The listing below is to be transcribed exactly.

### [Data block]
- Opening Delimiter -
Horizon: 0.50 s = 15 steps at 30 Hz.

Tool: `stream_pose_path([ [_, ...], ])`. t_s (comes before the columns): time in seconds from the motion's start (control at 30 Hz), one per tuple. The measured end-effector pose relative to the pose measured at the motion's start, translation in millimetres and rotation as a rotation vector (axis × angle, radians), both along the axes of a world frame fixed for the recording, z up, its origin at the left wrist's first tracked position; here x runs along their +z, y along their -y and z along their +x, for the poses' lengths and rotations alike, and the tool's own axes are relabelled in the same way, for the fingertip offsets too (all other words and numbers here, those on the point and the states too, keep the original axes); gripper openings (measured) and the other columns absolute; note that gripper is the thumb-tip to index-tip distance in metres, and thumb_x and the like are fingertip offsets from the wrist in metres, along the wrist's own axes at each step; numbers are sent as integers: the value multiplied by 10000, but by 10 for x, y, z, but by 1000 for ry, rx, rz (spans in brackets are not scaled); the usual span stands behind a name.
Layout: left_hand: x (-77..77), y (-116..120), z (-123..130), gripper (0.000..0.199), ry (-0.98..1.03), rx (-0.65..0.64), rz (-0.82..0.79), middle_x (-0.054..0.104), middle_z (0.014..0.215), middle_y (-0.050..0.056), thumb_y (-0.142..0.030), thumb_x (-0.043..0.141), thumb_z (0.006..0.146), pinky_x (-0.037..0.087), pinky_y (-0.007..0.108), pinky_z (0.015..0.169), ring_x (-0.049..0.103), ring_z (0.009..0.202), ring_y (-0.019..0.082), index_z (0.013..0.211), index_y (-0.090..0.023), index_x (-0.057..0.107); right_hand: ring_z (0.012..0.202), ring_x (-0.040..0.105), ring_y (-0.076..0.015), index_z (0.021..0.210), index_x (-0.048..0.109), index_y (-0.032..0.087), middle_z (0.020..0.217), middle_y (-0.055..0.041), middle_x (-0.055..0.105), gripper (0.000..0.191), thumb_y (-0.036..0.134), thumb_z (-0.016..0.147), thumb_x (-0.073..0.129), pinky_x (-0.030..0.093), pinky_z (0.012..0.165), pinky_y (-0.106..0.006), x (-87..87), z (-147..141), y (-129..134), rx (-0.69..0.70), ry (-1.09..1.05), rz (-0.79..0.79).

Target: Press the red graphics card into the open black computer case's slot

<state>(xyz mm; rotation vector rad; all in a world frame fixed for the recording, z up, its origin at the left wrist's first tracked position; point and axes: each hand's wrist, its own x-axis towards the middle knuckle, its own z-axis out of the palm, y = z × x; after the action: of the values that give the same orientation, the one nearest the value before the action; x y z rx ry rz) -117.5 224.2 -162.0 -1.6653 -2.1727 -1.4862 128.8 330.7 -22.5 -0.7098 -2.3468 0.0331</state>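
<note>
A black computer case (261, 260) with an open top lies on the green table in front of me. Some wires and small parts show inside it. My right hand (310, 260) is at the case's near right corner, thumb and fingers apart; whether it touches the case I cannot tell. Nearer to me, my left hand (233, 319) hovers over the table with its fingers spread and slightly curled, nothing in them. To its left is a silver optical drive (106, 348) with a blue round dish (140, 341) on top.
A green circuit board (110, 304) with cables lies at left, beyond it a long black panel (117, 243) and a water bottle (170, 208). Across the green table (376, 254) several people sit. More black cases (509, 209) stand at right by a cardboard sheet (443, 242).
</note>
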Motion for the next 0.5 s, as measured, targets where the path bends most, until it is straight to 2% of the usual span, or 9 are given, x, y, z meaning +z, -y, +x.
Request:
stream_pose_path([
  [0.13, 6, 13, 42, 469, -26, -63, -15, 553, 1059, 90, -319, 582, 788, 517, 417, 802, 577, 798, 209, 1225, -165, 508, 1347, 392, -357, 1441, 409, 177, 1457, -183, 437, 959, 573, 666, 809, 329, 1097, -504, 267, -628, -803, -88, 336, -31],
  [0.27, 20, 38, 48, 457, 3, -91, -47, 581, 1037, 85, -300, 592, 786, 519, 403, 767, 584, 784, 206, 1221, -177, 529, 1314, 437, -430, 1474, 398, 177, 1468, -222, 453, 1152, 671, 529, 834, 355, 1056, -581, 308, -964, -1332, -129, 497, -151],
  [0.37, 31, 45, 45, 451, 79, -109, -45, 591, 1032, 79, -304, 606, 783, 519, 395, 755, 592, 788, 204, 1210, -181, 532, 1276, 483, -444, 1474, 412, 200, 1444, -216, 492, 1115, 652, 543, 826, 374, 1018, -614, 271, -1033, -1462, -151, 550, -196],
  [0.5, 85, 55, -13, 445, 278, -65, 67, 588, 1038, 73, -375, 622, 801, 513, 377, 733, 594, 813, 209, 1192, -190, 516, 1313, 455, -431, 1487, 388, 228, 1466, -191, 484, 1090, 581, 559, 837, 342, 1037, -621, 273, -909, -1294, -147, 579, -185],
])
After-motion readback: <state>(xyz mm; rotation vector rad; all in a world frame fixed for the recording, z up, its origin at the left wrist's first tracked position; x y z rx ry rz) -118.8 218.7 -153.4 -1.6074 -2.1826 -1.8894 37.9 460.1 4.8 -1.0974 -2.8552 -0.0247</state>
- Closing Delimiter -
### [Answer to this task]
Horizon: 0.50 s = 15 steps at 30 Hz.

Tool: `stream_pose_path([ [_, ...], ])`. t_s (comes before the columns): time in seconds from the motion's start (control at 30 Hz), one per tuple. The measured end-effector pose relative to the pose measured at the motion's start, translation in millimetres and rotation as a rotation vector (axis × angle, radians), both along the axes of a world frame fixed for the recording, z up, its origin at the left wrist's first tracked position; here x runs along their +z, y along their -y and z along their +x, for the poses' lengths and rotations alike, and the tool's own axes are relabelled in the same way, for the fingertip offsets too (all other words and numbers here, those on the point and the states too, keep the original axes); gripper openings (measured) and the other columns absolute; note that gripper is the thumb-tip to index-tip distance in metres, and thumb_x and the like are fingertip offsets from the wrist in metres, along the wrist's own axes at each step; numbers are sent as integers: the value multiplied by 10000, but by 10 for x, y, z, but by 1000 for ry, rx, rz (spans in brackets are not scaled); the usual span stands behind a name.
Layout: left_hand: x (-77..77), y (-116..120), z (-123..130), gripper (0.000..0.199), ry (-0.98..1.03), rx (-0.65..0.64), rz (-0.82..0.79), middle_x (-0.054..0.104), middle_z (0.014..0.215), middle_y (-0.050..0.056), thumb_y (-0.142..0.030), thumb_x (-0.043..0.141), thumb_z (0.006..0.146), pinky_x (-0.037..0.087), pinky_y (-0.007..0.108), pinky_z (0.015..0.169), ring_x (-0.049..0.103), ring_z (0.009..0.202), ring_y (-0.019..0.082), index_z (0.013..0.211), index_y (-0.090..0.023), index_x (-0.057..0.107); right_hand: ring_z (0.012..0.202), ring_x (-0.040..0.105), ring_y (-0.076..0.015), index_z (0.021..0.210), index_x (-0.048..0.109), index_y (-0.032..0.087), middle_z (0.020..0.217), middle_y (-0.055..0.041), middle_x (-0.055..0.105), gripper (0.000..0.191), thumb_y (-0.036..0.134), thumb_z (-0.016..0.147), thumb_x (-0.073..0.129), pinky_x (-0.030..0.093), pinky_z (0.012..0.165), pinky_y (-0.106..0.006), x (-87..87), z (-147..141), y (-129..134), rx (-0.69..0.70), ry (-1.09..1.05), rz (-0.79..0.79).

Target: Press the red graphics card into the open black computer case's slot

<state>(xyz mm; rotation vector rad; all in a world frame fixed for the recording, z up, its origin at the left wrist's first tracked position; point and axes: each hand's wrist, its own x-axis towards the middle knuckle, its own z-axis out of the palm, y = z × x; after the action: of the values that give the same orientation, the one nearest the value before the action; x y z rx ry rz) -117.5 224.2 -162.0 -1.6653 -2.1727 -1.4862 128.8 330.7 -22.5 -0.7098 -2.3468 0.0331</state>
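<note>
A black computer case (261, 260) with an open top lies on the green table in front of me. Some wires and small parts show inside it. My right hand (310, 260) is at the case's near right corner, thumb and fingers apart; whether it touches the case I cannot tell. Nearer to me, my left hand (233, 319) hovers over the table with its fingers spread and slightly curled, nothing in them. To its left is a silver optical drive (106, 348) with a blue round dish (140, 341) on top.
A green circuit board (110, 304) with cables lies at left, beyond it a long black panel (117, 243) and a water bottle (170, 208). Across the green table (376, 254) several people sit. More black cases (509, 209) stand at right by a cardboard sheet (443, 242).
</note>
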Motion for the next 0.5 s, as measured, targets where the path bends most, until it is straight to 2% of the usual span, or 9 are given, x, y, z meaning +z, -y, +x.
Request:
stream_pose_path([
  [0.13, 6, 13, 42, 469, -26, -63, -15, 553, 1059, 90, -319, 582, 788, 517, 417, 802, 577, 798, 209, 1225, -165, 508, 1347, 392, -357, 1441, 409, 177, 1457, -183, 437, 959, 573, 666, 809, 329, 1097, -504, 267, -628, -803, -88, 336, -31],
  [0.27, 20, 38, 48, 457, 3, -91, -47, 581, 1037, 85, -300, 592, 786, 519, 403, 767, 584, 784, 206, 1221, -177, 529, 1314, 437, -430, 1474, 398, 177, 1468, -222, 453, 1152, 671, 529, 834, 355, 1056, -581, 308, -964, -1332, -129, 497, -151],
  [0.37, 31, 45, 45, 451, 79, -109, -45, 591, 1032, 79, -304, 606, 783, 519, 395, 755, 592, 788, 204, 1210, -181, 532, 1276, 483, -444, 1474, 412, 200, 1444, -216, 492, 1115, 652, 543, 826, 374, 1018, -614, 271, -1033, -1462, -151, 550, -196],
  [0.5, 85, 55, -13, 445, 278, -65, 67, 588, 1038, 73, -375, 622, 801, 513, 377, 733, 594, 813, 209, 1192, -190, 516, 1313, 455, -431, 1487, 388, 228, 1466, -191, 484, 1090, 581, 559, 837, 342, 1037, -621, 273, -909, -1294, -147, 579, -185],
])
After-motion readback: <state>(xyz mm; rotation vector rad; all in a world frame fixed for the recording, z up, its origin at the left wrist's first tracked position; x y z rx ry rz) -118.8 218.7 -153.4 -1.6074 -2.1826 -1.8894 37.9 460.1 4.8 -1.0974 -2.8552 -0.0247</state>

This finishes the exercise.